#### HOW TO COMPLETE THIS TASK
Could you return the entire listing below exactly as written?

#### SUPPLIED MATERIAL
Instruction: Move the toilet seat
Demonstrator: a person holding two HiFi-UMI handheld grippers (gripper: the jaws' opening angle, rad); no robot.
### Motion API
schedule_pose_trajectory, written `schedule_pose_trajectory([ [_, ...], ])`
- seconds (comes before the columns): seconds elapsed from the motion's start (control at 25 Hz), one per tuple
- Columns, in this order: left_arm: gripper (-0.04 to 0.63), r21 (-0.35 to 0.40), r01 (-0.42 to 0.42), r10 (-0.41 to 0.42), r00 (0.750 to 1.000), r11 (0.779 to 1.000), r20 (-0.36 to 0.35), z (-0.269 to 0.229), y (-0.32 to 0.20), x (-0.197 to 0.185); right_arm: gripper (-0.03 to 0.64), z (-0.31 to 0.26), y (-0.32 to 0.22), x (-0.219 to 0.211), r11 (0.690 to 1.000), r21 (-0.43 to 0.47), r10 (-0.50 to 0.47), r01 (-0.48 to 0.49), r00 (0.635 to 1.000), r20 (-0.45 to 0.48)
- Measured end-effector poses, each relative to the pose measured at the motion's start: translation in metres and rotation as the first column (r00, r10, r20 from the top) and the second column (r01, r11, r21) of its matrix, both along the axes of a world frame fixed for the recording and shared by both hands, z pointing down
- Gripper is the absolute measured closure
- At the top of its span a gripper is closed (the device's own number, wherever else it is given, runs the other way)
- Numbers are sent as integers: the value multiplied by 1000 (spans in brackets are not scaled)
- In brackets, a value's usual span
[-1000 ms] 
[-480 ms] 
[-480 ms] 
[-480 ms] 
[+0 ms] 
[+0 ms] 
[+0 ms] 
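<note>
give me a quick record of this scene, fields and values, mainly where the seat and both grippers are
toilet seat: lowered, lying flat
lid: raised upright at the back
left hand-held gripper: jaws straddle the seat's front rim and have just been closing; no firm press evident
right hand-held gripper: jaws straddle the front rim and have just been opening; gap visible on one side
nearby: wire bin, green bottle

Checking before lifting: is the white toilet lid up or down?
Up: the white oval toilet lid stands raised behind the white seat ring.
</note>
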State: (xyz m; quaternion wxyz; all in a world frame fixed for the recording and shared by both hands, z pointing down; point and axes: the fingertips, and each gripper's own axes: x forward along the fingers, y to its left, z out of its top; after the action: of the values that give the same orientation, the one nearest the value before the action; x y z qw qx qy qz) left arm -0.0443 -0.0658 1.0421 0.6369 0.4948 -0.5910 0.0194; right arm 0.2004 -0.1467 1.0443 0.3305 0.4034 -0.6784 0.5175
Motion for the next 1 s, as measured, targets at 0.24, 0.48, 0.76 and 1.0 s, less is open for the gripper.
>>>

#### PROBLEM SOLUTION
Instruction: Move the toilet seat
Demonstrator: a person holding two HiFi-UMI handheld grippers (gripper: the jaws' opening angle, rad); no robot.
### Motion API
schedule_pose_trajectory, written `schedule_pose_trajectory([ [_, ...], ])`
- seconds (comes before the columns): seconds elapsed from the motion's start (control at 25 Hz), one per tuple
- Columns, in this order: left_arm: gripper (-0.04 to 0.63), r21 (-0.35 to 0.40), r01 (-0.42 to 0.42), r10 (-0.41 to 0.42), r00 (0.750 to 1.000), r11 (0.779 to 1.000), r20 (-0.36 to 0.35), z (-0.269 to 0.229), y (-0.32 to 0.20), x (-0.197 to 0.185); right_arm: gripper (-0.03 to 0.64), z (-0.31 to 0.26), y (-0.32 to 0.22), x (-0.219 to 0.211), r11 (0.690 to 1.000), r21 (-0.43 to 0.47), r10 (-0.50 to 0.47), r01 (-0.48 to 0.49), r00 (0.635 to 1.000), r20 (-0.45 to 0.48)
- Measured end-effector poses, each relative to the pose measured at the motion's start: translation in metres and rotation as the first column (r00, r10, r20 from the top) and the second column (r01, r11, r21) of its matrix, both along the axes of a world frame fixed for the recording and shared by both hands, z pointing down
- Gripper is the absolute measured closure
- At the top of its span a gripper is closed (the device's own number, wherever else it is given, runs the other way)
- Numbers are sent as integers: the value multiplied by 1000 (spans in brackets are not scaled)
- In brackets, a value's usual span
[-1000 ms] 
[-480 ms] 
[-480 ms] 
[-480 ms] 
[+0 ms] 
[+0 ms] 
[+0 ms] 
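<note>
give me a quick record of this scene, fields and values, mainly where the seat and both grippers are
toilet seat: lowered, lying flat
lid: raised upright at the back
left hand-held gripper: jaws straddle the seat's front rim and have just been closing; no firm press evident
right hand-held gripper: jaws straddle the front rim and have just been opening; gap visible on one side
nearby: wire bin, green bottle

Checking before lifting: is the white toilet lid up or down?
Up: the white oval toilet lid stands raised behind the white seat ring.
</note>
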State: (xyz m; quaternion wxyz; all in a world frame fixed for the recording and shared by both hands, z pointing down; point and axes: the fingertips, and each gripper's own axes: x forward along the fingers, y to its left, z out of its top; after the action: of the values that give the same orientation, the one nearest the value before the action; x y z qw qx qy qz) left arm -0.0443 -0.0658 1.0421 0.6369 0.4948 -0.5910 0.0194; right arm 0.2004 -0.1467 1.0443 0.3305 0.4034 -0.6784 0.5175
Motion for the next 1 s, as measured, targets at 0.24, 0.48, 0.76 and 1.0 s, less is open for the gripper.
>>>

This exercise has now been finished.